What is needed is a faithful transcription of all the data below, pictures excluded.
::: Data provided :::
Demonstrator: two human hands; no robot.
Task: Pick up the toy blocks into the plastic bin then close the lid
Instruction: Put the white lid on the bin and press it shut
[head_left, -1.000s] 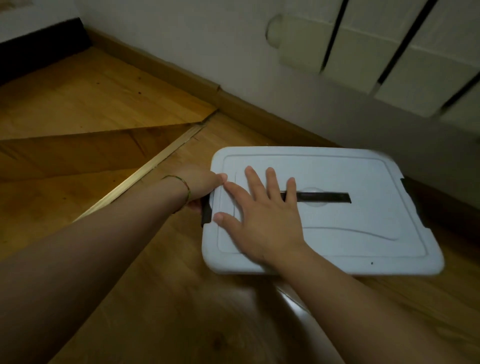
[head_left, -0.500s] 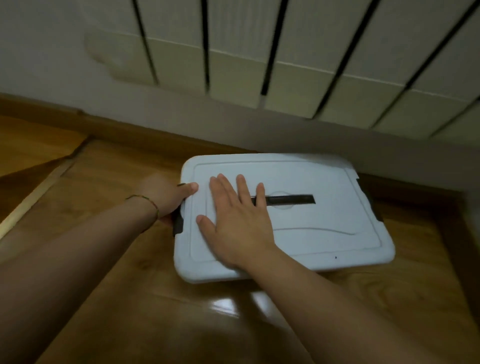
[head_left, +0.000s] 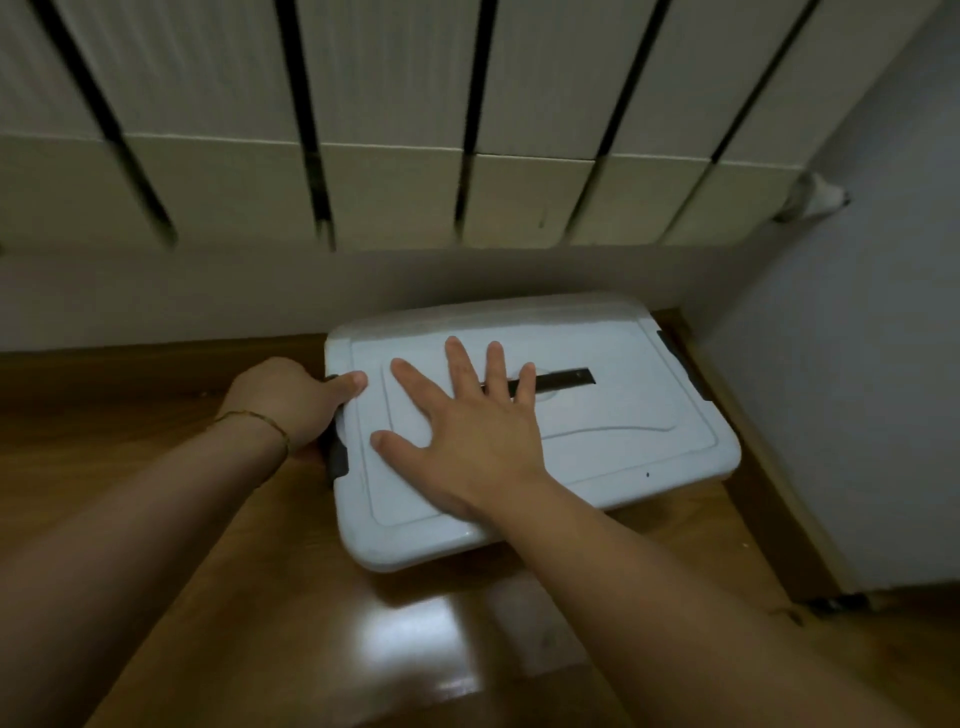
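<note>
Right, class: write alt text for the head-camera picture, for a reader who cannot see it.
A person's right hand presses flat on a white plastic bin lid, while the left hand grips the black latch at the lid's left end. The bin sits on a wooden floor, below a white panel radiator on the wall.

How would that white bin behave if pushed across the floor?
The bin would probably slide easily: the floor is glossy wood. It looks low and wide, so tipping seems unlikely. The lid appears stiff, lying flat under the right hand.
</note>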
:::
Completed task:
Demonstrator: two human hands; no robot.
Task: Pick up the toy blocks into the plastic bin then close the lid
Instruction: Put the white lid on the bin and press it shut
[head_left, -1.000s] 
[head_left, -0.500s] 
[head_left, +0.000s] 
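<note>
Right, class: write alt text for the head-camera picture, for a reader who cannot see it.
A person's right hand presses flat on a white plastic bin lid, while the left hand grips the black latch at the lid's left end. The bin sits on a wooden floor, below a white panel radiator on the wall.

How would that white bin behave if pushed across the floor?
The bin would probably slide easily: the floor is glossy wood. It looks low and wide, so tipping seems unlikely. The lid appears stiff, lying flat under the right hand.
</note>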

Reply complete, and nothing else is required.